The Panacea Fallacy
October 30, 2009 5 Comments
Andy Smarick has emerged as the leading wet blanket for fixing failing schools, and folks are sure to be talking about his newest piece in EdNext, “The Turnaround Fallacy” (NB: he’s also a friend and a very smart guy, although we disagree vigorously on this issue). I could forgive a little devil’s advocacy, because what’s right in his new piece is that nobody knows what will work at scale for actually fixing failing schools. Folks have tried for years to do something about persistently failing schools, and most of the strategies utilized were of the middling sort, a shortcoming we covered in depth in The Turnaround Challenge. The old world of school fixer-uppers is filled with half-measures and happy schools … places where folks congratulate themselves for trying while kids suffer. This is why I always encourage folks to treat anyone who has “The Solution” for failing schools as a snake-oil salesman.
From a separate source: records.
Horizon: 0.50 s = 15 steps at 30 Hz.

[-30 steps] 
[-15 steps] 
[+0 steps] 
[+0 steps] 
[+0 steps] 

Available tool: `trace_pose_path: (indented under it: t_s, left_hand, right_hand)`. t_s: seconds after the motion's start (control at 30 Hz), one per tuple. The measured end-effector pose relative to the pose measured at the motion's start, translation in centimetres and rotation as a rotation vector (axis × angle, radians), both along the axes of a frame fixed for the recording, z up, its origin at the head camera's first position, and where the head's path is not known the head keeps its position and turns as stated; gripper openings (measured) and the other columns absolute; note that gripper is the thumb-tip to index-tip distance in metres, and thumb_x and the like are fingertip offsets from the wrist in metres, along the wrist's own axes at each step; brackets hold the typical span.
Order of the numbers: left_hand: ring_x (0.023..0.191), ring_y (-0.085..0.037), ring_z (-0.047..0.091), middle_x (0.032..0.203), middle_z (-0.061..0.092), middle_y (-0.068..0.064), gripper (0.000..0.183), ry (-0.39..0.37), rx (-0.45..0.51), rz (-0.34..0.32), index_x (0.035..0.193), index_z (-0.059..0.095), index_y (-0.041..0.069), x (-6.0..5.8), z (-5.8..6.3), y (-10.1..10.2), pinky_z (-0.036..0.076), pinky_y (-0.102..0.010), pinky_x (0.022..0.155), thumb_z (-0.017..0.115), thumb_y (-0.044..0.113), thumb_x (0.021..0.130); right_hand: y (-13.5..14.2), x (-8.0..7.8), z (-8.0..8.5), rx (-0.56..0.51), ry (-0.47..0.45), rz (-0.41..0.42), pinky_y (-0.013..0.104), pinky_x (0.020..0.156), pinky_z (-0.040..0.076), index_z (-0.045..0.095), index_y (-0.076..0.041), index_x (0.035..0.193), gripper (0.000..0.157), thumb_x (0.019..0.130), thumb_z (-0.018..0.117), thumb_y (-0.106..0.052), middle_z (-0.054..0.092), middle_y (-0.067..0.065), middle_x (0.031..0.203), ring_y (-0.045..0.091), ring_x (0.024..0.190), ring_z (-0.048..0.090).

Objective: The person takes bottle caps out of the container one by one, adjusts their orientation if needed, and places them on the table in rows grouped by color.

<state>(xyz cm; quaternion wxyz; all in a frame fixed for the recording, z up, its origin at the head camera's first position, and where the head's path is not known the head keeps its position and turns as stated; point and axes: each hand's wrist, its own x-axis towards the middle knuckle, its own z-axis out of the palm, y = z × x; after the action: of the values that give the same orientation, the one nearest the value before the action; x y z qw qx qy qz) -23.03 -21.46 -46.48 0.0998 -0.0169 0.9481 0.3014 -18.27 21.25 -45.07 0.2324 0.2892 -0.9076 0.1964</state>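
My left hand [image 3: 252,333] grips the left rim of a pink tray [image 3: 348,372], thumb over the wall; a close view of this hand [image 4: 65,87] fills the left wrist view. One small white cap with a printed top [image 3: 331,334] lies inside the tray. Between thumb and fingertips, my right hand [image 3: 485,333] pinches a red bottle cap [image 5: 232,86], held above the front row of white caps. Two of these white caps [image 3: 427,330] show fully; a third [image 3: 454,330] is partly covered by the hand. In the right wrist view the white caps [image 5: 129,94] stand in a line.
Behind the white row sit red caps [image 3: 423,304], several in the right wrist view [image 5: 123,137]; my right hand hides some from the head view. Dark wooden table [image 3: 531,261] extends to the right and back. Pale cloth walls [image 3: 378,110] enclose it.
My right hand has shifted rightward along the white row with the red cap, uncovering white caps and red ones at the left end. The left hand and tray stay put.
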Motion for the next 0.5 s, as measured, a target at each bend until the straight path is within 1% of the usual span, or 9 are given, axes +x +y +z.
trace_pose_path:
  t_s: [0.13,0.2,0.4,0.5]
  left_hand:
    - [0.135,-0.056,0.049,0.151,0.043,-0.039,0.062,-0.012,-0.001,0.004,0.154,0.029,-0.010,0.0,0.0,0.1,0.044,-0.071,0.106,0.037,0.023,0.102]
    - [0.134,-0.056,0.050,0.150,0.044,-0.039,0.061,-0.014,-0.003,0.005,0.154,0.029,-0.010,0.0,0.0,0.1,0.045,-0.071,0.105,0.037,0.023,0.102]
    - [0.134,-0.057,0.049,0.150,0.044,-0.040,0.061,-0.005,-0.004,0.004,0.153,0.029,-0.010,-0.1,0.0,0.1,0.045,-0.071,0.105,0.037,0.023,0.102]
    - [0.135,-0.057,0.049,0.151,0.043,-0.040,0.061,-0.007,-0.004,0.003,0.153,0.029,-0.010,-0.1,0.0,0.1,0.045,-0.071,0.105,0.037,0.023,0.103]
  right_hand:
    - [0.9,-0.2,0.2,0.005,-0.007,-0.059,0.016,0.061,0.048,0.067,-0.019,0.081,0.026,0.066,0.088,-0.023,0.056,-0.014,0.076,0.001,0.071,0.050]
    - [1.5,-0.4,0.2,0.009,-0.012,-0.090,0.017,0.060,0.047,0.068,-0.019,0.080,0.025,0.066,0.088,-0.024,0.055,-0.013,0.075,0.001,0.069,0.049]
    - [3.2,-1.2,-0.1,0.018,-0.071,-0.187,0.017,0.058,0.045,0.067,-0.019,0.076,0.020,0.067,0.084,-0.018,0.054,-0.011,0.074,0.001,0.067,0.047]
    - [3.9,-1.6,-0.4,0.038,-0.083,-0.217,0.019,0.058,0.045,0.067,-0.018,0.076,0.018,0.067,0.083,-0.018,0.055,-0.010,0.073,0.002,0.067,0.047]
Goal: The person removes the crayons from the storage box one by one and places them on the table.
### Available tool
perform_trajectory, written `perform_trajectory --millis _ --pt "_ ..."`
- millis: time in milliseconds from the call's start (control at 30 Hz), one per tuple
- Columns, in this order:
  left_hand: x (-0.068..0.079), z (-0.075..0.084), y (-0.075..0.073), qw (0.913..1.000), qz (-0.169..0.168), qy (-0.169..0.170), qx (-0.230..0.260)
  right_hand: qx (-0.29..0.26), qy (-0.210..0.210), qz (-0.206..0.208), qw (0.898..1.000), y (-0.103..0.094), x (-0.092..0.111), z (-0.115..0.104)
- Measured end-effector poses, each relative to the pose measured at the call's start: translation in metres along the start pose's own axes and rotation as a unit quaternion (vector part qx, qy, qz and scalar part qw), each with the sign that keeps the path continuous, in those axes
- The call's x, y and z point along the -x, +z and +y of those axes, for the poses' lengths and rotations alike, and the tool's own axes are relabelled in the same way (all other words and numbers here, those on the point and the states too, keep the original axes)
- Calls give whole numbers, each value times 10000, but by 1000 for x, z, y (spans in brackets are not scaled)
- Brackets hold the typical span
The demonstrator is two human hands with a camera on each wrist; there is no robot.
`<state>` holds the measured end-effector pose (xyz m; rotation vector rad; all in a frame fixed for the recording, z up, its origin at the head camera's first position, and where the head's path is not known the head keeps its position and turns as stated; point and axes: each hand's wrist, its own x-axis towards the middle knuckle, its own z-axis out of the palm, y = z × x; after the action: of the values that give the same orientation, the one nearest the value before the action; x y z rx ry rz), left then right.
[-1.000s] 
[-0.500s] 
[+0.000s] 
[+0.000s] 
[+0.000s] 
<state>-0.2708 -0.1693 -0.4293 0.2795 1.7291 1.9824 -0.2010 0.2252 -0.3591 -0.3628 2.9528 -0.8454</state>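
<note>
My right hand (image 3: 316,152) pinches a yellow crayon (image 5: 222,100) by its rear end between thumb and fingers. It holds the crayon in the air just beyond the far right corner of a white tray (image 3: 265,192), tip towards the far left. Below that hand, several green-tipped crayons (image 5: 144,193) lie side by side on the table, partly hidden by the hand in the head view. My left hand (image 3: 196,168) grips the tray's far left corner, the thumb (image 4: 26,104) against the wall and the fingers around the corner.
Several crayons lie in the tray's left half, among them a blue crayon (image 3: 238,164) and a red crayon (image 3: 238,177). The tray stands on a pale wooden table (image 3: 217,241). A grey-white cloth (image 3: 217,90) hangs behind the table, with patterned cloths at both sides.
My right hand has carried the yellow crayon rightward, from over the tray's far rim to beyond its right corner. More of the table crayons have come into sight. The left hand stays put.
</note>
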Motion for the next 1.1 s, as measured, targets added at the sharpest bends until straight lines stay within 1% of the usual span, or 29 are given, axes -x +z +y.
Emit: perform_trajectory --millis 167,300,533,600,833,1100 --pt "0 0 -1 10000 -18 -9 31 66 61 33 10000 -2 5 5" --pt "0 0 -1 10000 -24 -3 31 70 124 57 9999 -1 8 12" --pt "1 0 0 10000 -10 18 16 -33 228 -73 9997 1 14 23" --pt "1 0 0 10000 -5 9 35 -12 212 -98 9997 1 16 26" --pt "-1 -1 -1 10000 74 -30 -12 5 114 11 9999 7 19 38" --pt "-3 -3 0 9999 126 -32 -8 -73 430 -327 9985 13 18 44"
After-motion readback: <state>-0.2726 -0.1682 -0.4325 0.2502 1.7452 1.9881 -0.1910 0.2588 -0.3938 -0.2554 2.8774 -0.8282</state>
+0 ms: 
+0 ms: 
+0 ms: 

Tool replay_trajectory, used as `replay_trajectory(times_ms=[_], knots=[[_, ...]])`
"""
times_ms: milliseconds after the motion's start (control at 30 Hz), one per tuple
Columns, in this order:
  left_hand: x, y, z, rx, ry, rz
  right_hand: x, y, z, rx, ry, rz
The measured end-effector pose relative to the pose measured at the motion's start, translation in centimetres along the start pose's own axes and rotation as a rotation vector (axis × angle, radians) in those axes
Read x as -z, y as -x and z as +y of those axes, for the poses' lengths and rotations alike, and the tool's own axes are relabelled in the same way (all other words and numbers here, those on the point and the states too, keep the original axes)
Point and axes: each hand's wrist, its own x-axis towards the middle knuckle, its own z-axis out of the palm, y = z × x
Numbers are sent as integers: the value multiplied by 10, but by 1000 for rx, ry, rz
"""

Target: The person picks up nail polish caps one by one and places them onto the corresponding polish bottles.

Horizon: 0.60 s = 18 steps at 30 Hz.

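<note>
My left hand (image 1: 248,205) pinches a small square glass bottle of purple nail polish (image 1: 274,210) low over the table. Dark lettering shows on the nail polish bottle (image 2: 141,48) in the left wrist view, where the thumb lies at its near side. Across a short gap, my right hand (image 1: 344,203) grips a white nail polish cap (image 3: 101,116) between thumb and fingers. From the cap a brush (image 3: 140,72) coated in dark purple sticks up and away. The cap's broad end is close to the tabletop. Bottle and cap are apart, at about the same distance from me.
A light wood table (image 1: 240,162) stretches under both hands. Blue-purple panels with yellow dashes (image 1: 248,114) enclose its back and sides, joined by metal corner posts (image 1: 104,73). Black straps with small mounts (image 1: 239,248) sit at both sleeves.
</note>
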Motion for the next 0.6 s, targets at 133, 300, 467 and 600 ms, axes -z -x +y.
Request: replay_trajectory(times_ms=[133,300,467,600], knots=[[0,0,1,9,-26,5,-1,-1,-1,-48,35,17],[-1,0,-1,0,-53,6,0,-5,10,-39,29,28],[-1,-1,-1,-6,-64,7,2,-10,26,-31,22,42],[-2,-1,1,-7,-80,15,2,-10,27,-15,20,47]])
So, it’s not Smarick’s skepticism that bugs me, because everyone should be healthily skeptical of any strategy sold as the panacea for chronic failure. Yet, in the same piece where he dismisses anything that could possibly fix failing schools, Smarick introduces a grand idea to – you guessed it – fix failing schools. His answer is closure and replacement, and he explains it thusly:
The churn caused by closures isn’t something to be feared; on the contrary, it’s a familiar prerequisite for industry health … Churn generates new ideas, ensures responsiveness, facilitates needed change, and empowers the best to do more … These principles can be translated easily into urban public education via tools already at our fingertips thanks to chartering: start-ups, replications, and expansions. Chartering has enabled new school starts for nearly 20 years and school replications and expansions for a decade. Chartering has demonstrated clearly that the ingredients of healthy, orderly churn can be brought to bear on public education.
Now, I’m no shrinking violet when it comes to closing failing schools; I was a part of a team that did some of that. But it’s AT BEST part of a solution for remedying failure, and at worst it just moves the proverbial deck chairs by putting kids in equally bad schools. Nowhere in Smarick’s argument is there evidence that novelty and competition drive equity or quality. Creative destruction and competition are great for allocating scarce resources, but they’re not enough to ensure quality and equity for poor kids.
So I ask Smarick: Why should I be excited about “industry churn” for its own sake? Quality and equity for disadvantaged children is what we care about, right?